Past the stand of elderberry trees there is a sandy service road where you turn left to follow along a riparian habitat with its indicator plants of mule fat, sycamore trees, and poison oak. A right turn-off to Lagoon Trail leads a short distance to a creek that is dry during low rainfall. Turn back to the service road and go left, then right, on the next trail to return to the TPLT, taking the right turn at the signed Y-junction.

Follow the trail to loop around the mesa, crossing another bridge, then turn left at the TPLT sign and continue south past multiple blocked trails that lead to the next mesa. The trail then starts an incline toward the football field, passing by Torrey pine trees that are found only locally in San Diego, although a variety grows on one of the Channel Islands off the coast of Santa Barbara. Pinus torreyana, or Torrey pine, is the rarest pine tree in the United States. At the football-field fence, turn left and pass through the dog-park gate to return to your car to complete the loop.

More information can be found at the City of San Diego website (sandiego.gov/park-and-recreation) and sdcanyonlands.org. Or search for Gonzales Canyon on the internet. Videos show the habitat starting from the west side to start the loop.
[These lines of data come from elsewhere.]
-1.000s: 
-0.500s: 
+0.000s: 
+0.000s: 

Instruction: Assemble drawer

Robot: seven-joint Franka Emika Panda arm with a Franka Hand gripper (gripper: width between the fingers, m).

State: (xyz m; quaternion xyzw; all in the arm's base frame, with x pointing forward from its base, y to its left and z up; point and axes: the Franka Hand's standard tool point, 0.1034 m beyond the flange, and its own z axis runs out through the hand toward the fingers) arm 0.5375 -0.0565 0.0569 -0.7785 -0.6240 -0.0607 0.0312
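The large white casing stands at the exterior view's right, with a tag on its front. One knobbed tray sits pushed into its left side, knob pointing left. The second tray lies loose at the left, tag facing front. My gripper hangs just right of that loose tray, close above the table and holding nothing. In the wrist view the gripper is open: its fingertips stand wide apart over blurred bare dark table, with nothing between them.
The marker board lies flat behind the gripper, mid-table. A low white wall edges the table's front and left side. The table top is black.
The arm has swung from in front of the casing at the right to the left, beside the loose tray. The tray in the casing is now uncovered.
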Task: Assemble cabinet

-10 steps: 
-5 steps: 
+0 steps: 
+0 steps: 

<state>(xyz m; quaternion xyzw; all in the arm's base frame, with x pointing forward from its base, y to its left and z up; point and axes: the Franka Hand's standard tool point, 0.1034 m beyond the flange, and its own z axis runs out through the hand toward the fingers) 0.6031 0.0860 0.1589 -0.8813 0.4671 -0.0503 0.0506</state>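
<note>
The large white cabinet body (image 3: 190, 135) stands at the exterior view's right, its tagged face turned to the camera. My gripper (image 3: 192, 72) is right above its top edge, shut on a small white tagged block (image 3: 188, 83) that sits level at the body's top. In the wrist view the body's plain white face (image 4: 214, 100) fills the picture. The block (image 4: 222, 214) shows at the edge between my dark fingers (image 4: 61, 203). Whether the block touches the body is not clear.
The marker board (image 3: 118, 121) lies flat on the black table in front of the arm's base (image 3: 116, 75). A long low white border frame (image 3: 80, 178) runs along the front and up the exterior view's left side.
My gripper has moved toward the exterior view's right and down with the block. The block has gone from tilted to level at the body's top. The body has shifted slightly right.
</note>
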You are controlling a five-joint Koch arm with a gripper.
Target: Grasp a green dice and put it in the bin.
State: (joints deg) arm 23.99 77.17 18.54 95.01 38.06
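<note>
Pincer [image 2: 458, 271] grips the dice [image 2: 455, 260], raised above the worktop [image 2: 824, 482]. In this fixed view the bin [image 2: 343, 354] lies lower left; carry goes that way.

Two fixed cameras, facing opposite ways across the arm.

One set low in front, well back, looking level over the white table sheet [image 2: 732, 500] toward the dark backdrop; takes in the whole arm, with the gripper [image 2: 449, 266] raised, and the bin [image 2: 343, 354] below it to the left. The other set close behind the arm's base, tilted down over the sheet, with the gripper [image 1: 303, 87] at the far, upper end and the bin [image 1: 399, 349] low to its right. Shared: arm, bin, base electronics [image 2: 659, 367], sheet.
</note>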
  • Distance from downtown San Diego: 21 miles. Allow 30 minutes driving time to Carmel Valley. From I-5, exit east on Del Mar Heights Road for 1.4 miles, then left on Lansdale Drive. After 0.1 mile, turn left to Torrey Pines Highland (public) Park and park near the dog park. Facilities. There is a two-hour parking limit.
  • Hiking length: approximately 3.5-mile loop from the Torrey Pines public park parking lot.
  • Difficulty: Moderate, with steep descent to canyon floor, cobbles, and soft sand in places. Up to 500 feet elevation gain/loss. Trekking poles are useful at start and finish of the loop. Multipurpose trails for hikers, bicyclists, equestrians and leashed dogs. Bridges may be posted “No Horses.”